Spacer for display panel The present invention can form the spacer for liquid crystal display panel of the present invention by including at least the following steps in the following order.
(A) A step of forming a film of the radiation sensitive resin composition of the present invention on a substrate.
(B) A step of exposing at least a part of the coating.
(C) A step of developing the film after exposure.
(D) A step of heating the coated film after development.

Step (a) In step (a), the composition solution is applied to the surface of the substrate and then pre-baked to remove the solvent, thereby forming a coating film.
As a method of forming a film of the radiation sensitive resin composition of the present invention, for example, (1) a coating method and (2) a dry film method can be used.
As a coating method of the composition solution, for example, an appropriate method such as a spray method, a roll coating method, a spin coating method (spin coating method), a slit die coating method, a bar coating method, or an ink jet coating method can be employed. In particular, a spin coating method and a slit die coating method are preferable.
Further, when the film of the radiation sensitive resin composition of the present invention is formed, when (2) the dry film method is employed, the dry film is formed on a base film, preferably a flexible base film. It is obtained by laminating a radiation sensitive layer comprising the radiation sensitive resin composition of the invention (hereinafter referred to as “radiation sensitive dry film”).
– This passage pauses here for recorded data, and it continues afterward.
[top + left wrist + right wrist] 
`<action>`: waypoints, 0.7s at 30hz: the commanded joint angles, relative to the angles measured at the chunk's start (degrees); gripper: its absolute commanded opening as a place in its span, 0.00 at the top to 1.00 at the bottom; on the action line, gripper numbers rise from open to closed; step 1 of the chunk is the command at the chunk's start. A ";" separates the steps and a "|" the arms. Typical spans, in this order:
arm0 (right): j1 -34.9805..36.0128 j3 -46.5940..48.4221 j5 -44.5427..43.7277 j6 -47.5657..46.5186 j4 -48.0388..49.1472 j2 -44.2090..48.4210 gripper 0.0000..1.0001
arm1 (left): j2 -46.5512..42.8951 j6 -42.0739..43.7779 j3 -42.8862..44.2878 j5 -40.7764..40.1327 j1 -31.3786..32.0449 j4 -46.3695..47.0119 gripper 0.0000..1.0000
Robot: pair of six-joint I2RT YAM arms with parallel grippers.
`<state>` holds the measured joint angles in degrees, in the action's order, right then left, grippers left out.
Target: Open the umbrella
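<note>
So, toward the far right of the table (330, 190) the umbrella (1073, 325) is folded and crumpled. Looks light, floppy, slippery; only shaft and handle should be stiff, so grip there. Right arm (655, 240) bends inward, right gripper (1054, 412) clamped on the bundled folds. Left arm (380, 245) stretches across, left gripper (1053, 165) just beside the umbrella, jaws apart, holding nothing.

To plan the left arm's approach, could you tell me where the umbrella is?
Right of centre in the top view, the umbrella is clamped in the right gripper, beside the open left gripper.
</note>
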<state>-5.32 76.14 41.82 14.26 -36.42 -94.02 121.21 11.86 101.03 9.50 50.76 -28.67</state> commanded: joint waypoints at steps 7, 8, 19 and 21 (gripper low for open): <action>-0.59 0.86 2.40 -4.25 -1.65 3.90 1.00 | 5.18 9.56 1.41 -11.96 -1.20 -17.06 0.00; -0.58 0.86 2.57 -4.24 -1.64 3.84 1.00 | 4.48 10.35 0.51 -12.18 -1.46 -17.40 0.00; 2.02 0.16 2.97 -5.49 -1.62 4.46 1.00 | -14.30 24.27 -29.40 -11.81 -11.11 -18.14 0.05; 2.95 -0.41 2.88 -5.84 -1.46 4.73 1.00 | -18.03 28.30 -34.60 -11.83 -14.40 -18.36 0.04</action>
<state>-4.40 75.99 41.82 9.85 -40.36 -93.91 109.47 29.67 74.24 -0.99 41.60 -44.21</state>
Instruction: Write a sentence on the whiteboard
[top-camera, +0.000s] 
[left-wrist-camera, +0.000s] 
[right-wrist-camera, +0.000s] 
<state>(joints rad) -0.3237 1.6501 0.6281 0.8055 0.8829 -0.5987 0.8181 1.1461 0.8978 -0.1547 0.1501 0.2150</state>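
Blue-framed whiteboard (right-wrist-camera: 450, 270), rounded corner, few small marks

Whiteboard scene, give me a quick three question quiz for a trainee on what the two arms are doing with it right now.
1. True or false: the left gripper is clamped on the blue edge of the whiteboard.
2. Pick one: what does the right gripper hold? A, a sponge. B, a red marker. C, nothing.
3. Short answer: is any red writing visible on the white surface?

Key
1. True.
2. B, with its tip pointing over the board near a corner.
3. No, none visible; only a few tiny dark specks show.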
The radiation-sensitive dry film can be formed by laminating a radiation-sensitive layer on the base film by applying the radiation-sensitive resin composition of the present invention, preferably as a liquid composition, and then drying. . As the base film of the radiation-sensitive dry film, for example, a synthetic resin film such as polyethylene terephthalate (PET), polyethylene, polypropylene, polycarbonate, polyvinyl chloride, or the like can be used. The thickness of the base film is suitably in the range of 15 to 125 μm. The thickness of the resulting radiation sensitive layer is preferably about 1 to 30 μm.
Further, when the radiation-sensitive dry film is not used, a cover film can be further laminated on the radiation-sensitive layer and stored. This cover film needs to have an appropriate releasability so that it does not peel off when not in use and can be easily peeled off when in use. As a cover film satisfying such conditions, for example, a film based on a silicone-based release agent or a baking film can be used on the surface of a synthetic resin film such as a PET film, a polypropylene film, a polyethylene film, or a polyvinyl chloride film. . A thickness of about 25 μm is usually sufficient for the cover film.
Moreover, although the conditions of prebaking differ also with the kind of each structural component, a mixture ratio, etc., it is normally about 1 to 15 minutes at 70-90 degreeC.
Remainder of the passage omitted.